Many researchers initially sought to understand cognitive biases like the Endowment Effect through the model of rational choice theory, which stipulates that people use self-interest to make choices that will provide them with the greatest benefit. But this approach yielded limited results, because it was far easier to document variations in the size of the effect than it was to explain and predict the variance. That’s when some researchers, including Jones, began to consider the role that time may have to play. It formed the core notion of a theory that might not only help us understand the endowment effect, but also connect together a wide set of cognitive biases that were previously considered independent of one another.
“It struck me that cognitive biases were, in essence, like familiar dietary biases,” said Jones. “Our brain prompts us to irrationally overindulge in sweets and fats today because high-calorie foods used to be scarce. I supposed that the brain leans us in the same way toward cognitive biases that used to be valuable in deep ancestral environments but became irrational in modern ones. After the 2001 theory paper, I wanted to put my money where my mouth was and test this idea scientifically.”
Over the course of 20 years, Jones and colleagues from Georgia State, Vanderbilt, Baylor, and elsewhere engaged in a series of studies that demonstrate how the Endowment Effect – as but one example – is not a random, present-day, cognitive quirk, but most likely an evolved inclination that provided advantages in pre-modern times. The paper “Using an evolutionary approach to improve predictive ability in the social sciences: property, the endowment effect, and law”, co-authored by Jones and Sarah Brosnan, Distinguished University Professor of Psychology, Philosophy and Neuroscience at Georgia State, details the trajectory of research that helped Jones, Brosnan, and colleagues advance not just our understanding of the Endowment Effect, but also the impact that an evolutionary approach can have on future research into human behavior.

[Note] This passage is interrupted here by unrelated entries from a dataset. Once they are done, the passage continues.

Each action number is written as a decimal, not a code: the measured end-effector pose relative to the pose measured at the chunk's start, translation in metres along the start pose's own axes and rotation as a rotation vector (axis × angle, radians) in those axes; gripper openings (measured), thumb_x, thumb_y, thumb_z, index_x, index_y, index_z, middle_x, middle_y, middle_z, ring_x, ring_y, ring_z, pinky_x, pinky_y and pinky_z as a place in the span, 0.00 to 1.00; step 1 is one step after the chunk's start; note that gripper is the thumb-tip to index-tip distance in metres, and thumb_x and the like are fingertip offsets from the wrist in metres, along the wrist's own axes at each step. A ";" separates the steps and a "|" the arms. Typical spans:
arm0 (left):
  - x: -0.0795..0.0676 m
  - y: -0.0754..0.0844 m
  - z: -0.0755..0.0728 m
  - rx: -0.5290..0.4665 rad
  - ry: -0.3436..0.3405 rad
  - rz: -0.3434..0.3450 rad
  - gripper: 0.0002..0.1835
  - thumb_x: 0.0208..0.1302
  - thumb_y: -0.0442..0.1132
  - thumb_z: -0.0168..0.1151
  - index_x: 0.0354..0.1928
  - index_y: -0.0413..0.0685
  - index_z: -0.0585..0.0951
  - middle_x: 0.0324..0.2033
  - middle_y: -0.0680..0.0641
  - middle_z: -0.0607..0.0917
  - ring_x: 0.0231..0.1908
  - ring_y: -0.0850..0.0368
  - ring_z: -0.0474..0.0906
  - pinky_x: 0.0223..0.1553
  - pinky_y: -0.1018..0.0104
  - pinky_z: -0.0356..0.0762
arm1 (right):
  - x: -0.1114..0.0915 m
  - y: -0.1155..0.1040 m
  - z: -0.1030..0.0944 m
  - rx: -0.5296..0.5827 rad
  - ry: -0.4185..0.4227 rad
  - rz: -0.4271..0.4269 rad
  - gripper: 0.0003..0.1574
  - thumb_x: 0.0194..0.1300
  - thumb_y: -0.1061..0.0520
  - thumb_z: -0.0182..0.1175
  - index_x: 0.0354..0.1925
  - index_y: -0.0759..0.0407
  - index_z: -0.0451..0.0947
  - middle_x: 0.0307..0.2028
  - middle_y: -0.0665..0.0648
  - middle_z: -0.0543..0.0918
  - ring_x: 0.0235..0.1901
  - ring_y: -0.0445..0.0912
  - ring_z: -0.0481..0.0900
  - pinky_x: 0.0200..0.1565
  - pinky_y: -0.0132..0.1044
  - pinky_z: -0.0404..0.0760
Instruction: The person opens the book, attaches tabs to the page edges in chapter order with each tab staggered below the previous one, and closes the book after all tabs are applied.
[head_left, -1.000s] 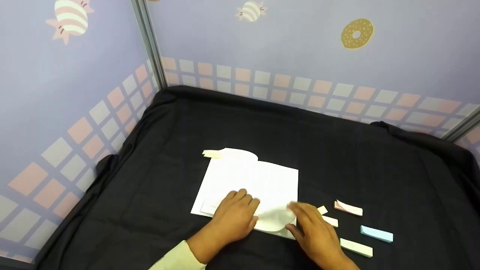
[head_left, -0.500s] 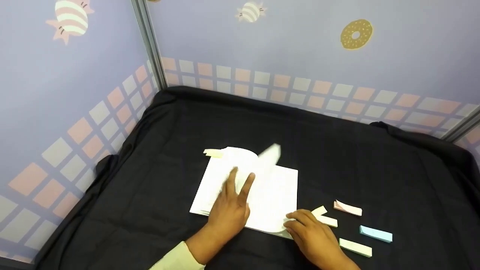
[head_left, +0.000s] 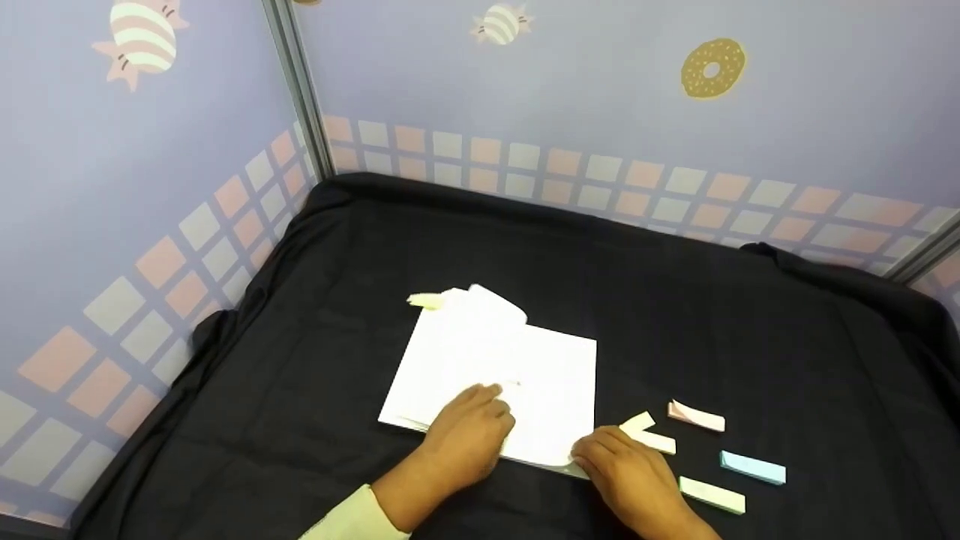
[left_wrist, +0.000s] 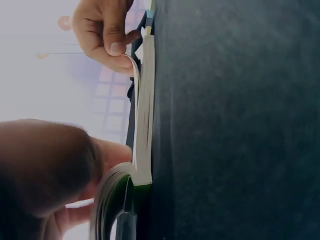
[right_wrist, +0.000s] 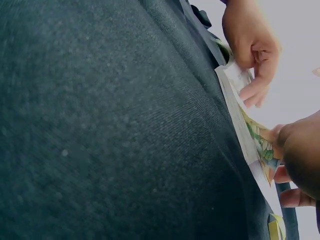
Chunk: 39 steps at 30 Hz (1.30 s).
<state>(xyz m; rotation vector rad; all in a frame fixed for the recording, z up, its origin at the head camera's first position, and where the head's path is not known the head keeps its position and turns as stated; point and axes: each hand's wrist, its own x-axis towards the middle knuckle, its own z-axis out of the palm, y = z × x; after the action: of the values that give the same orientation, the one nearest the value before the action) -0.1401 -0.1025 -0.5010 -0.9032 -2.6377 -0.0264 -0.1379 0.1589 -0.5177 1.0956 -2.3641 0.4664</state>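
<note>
An open book (head_left: pixel 555 375) lies on black cloth, its pages washed out white in the head view. My left hand (head_left: pixel 469 435) rests on the pages near the gutter with bent fingers, its fingertips on the paper. At the lower right corner my right hand (head_left: pixel 626 469) pinches a few page edges between thumb and fingers. The left wrist view shows those pages (left_wrist: pixel 136 75) bowed up from the block. In the right wrist view the raised page (right_wrist: pixel 262 142) carries a coloured picture. A yellow sticky tab (head_left: pixel 426 301) sticks out at the book's upper left.
Right of the book lie a pale yellow sticky note pad (head_left: pixel 658 442), a pink pad (head_left: pixel 696 417), a blue pad (head_left: pixel 753 467) and a pale green pad (head_left: pixel 712 495). Black cloth (head_left: pixel 675 300) covers the table. Patterned panels (head_left: pixel 525 90) stand behind and at the left.
A page has swung over from right to left. My left hand reached up with spread fingers, then came back down onto the pages. My right hand has settled at the lower right corner.
</note>
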 end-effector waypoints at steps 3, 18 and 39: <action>0.001 0.001 -0.001 -0.017 -0.010 -0.052 0.16 0.52 0.58 0.64 0.26 0.54 0.78 0.31 0.53 0.75 0.43 0.52 0.69 0.46 0.56 0.67 | 0.003 0.000 -0.001 -0.016 0.058 -0.002 0.04 0.56 0.53 0.66 0.31 0.47 0.79 0.33 0.41 0.79 0.37 0.36 0.77 0.36 0.33 0.77; 0.003 0.001 0.001 -0.010 -0.013 -0.084 0.20 0.51 0.61 0.64 0.31 0.53 0.78 0.33 0.51 0.74 0.41 0.52 0.66 0.44 0.56 0.65 | 0.007 -0.001 -0.004 -0.023 0.148 0.045 0.15 0.51 0.50 0.70 0.39 0.49 0.81 0.40 0.44 0.81 0.41 0.41 0.77 0.37 0.34 0.78; 0.003 -0.003 -0.001 0.073 0.283 -0.348 0.49 0.44 0.30 0.67 0.69 0.70 0.60 0.70 0.37 0.51 0.69 0.35 0.40 0.63 0.37 0.42 | -0.002 0.004 0.000 0.062 -0.068 -0.063 0.10 0.53 0.56 0.68 0.36 0.47 0.82 0.38 0.41 0.80 0.41 0.38 0.75 0.41 0.33 0.77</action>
<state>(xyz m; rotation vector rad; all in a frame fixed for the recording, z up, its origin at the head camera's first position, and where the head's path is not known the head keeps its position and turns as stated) -0.1435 -0.1030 -0.4991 -0.3759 -2.4755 -0.1331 -0.1399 0.1631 -0.5192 1.2282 -2.3797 0.4909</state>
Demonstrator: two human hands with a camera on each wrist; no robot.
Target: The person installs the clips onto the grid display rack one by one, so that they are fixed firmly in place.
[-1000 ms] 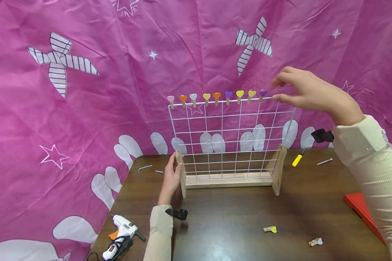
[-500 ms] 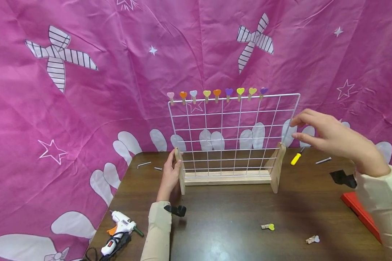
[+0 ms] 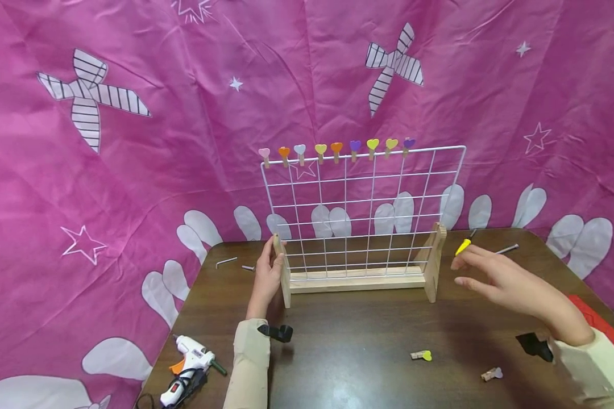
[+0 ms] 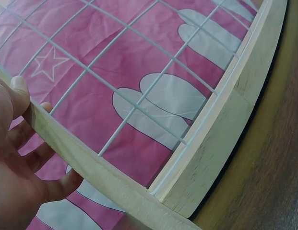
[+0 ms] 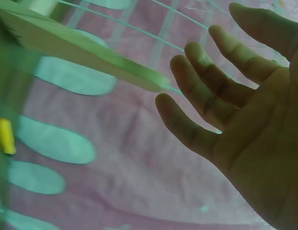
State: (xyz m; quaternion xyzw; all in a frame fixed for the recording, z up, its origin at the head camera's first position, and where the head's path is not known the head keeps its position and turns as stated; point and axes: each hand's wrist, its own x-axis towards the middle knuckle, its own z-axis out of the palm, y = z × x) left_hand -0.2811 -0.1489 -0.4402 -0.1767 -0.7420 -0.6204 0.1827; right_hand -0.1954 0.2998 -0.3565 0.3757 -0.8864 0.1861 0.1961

The paper chronicles research that initially began with primates engaging in trade-based scenarios and concluded with the creation of a tool to measure “evolutionary salience,” one that can help researchers predict the magnitude of the endowment effect in humans across a variety of items.
“Sarah and I were able to map out and then test a series of step-wise predictions that no other theory predicts. At every step, whether with chimpanzees or humans, the experimental data exceeded our expectations,” said Jones. “We could even, with chimpanzees, turn the endowment effect on or off for the very same object.”
In the capstone study – that the two conducted with Dan Levin of Vanderbilt and Chris Jaeger at Baylor – the team was able to predict 52% of the variance in the magnitude of the effect in humans, for a novel set of items, when no other theory had successfully predicted any of the variance at all.
“Frankly, we would have been thrilled to achieve 15%,” Jones said.
Jones and his fellow researchers hope their findings help researchers understand and predict the impact of the endowment effect – and, with future research, other biases – in ways that could affect policy-making decisions.
On a broader scale, they hope their 20-year undertaking has demonstrated the value of taking an evolutionary approach to the study of human behavior and psychology. “We believe this serves as a testament to the power of integrating evolutionary perspectives generally, and to the concrete utility in doing so,” the authors wrote.
Using an evolutionary approach to improve predictive ability in the social sciences: property, the endowment effect, and law was published by Evolution and Human Behavior and is available by clicking here.
Sarah F. Brosnan was funded during the writing of this manuscript by NSF grants BCS 2127375, SES 1919305 and SES 1658867. Owen D. Jones acknowledges support from the Weaver Family Program in Law, Brain Sciences, and Behavior.